0

I want to read only line that start with a specific regular expression.

 val rawData = spark.read.textFile(file.path).filter(f => f.nonEmpty && f.length > 1 && f.startsWith("(")) 

is what I did until now.

Now I found out that I have entries starting with: (W);27536- or (W) 28325- (5 digits after seperator)
I only want to read lines that start with (W);1234- (4 digits after seperator)

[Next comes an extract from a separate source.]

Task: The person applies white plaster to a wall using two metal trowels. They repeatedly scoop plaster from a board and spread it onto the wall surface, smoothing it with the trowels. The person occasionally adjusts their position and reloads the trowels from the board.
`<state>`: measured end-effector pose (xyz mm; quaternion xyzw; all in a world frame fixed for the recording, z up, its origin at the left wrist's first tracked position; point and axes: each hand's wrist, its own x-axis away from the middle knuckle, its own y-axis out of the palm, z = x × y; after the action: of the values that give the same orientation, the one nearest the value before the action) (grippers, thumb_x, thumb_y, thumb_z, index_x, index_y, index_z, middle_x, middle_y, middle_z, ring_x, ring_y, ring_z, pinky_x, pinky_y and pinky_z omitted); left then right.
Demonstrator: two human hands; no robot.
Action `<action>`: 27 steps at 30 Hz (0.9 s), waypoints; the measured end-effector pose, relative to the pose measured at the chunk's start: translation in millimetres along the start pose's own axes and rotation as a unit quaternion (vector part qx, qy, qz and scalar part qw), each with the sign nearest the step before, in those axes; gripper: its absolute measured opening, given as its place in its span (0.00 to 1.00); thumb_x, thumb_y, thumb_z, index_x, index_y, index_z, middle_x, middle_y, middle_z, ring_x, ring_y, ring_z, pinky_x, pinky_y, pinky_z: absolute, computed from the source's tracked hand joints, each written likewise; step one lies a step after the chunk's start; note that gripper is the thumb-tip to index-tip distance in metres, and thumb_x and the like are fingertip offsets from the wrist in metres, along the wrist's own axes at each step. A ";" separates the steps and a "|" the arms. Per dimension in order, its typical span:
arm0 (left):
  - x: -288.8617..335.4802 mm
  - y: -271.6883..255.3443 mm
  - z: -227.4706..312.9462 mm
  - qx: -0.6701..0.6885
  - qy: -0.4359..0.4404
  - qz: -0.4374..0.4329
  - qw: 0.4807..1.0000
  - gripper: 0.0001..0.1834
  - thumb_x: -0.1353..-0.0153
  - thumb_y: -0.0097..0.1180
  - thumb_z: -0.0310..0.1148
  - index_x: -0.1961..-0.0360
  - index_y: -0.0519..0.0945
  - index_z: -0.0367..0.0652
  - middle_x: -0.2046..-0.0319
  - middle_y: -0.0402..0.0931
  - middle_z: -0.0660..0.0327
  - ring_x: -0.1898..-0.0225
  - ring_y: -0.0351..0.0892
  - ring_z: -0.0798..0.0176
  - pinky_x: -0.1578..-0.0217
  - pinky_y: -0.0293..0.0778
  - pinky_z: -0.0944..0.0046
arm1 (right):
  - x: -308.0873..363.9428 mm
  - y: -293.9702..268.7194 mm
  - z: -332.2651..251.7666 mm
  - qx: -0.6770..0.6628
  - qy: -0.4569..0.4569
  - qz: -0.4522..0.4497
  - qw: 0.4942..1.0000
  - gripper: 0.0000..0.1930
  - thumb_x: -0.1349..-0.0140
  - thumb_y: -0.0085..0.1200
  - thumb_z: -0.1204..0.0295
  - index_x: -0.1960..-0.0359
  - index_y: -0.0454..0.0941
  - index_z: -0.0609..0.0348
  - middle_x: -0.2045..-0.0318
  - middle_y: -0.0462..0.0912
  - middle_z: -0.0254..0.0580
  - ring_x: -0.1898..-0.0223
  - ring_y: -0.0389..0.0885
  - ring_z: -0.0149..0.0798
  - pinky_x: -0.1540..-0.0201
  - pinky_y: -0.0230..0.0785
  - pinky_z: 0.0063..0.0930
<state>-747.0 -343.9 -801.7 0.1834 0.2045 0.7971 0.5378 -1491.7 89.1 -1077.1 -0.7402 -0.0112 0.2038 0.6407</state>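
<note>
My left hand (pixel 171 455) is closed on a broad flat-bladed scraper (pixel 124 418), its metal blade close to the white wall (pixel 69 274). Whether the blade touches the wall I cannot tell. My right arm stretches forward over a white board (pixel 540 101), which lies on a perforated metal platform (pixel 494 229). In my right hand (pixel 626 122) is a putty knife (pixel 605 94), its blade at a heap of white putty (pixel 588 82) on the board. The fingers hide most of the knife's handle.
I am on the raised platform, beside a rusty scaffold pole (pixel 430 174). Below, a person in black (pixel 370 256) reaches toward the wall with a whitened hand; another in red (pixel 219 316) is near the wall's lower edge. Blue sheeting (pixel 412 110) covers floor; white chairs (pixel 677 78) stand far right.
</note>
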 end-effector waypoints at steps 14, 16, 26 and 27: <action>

The regular expression that would catch this look like: \(\D\)(;|\s)\d{4} for a boolean return or \(\D\)(;|\s)\d{4}-.* for a string match return

My problem now is that I don't know how to include the regular expression in my read.textFile command.
f.startswith only works with strings
f.matches also only works with strings

I also tried using http://www.scala-lang.org/api/2.12.3/scala/util/matching/Regex.html but this returns a string and not a boolean, which I can not use in the filter function

Any help would be appreciated.

user2811630
  • 445
  • 3
  • 11

3 Answers3

2

Other answers are over-thinking this. Just use matches

val lineRegex = """\(\D\)(;|\s)\d{4}-.*"""
val ns = List ("(W);1234-something",
               "(W);12345-something",
               "(W);2345-something",
               "(W);23456-something",
               "(W);3456-something",
               "",
               "1" )
ns.filter(f=> f.matches(lineRegex))

results in

List("(W);1234-something", "(W);2345-something", "(W);3456-something")
The Archetypal Paul
  • 41,321
  • 20
  • 104
  • 134
  • 1
    I might add that, depending on the performance sensitivity of this particular step in the whole process, one could prefer sharing a compiled regular expression (calling `compiledPattern.matcher(string).matches()`) rather than `string.matches(pattern)`. In even more intensive scenarios, one would even consider reusing matcher objects, and not only patterns, with the proper thread safety measures (e.g. reuse a matcher inside a spark `rdd.mapPartitions` call) : https://stackoverflow.com/questions/11391337/java-pattern-matcher-create-new-or-reset – GPI Sep 27 '17 at 12:16
1

I found the answer to my question.

The command needs to look like this.

 val lineregex = """\(\D\)(;|\s)\d{4}-.*""".r

 val rawData = spark.read.textFile(file.path)
  .filter(f => f.nonEmpty && f.length > 1 && lineregex.unapplySeq(f).isDefined )
user2811630
  • 445
  • 3
  • 11
  • 1
    No, you don't. You can just use `f.matches(lineregex)` (the `nonEmpty` and `length` tests are redundant since if they fail, so will the regexp match – The Archetypal Paul Sep 27 '17 at 09:16
  • Yeah code is redundant now, but why should this code not work correctly? – user2811630 Sep 27 '17 at 10:39
  • Didn't say it wouldn't work. I was commenting on the "needs to look like this". No, it doesn't - `matches` is simpler and clearer. – The Archetypal Paul Sep 27 '17 at 10:41
  • Okay thanks. I am now using matches. Thought it did not work since I always put a .r at the end of lineregex. But this is not neccessary. I am now running it with your matches command.. thx – user2811630 Sep 27 '17 at 10:44
0

You can try to find a match of the Regex using the findFirstMatchIn method, which returns an Option[Match]:

spark.read.textFile(file.path).filter { line =>
  line.nonEmpty &&
  line.length > 1 &&
  "regex".r.findFirstMatchIn(line).isDefined
}
Miguel
  • 1,201
  • 2
  • 13
  • 30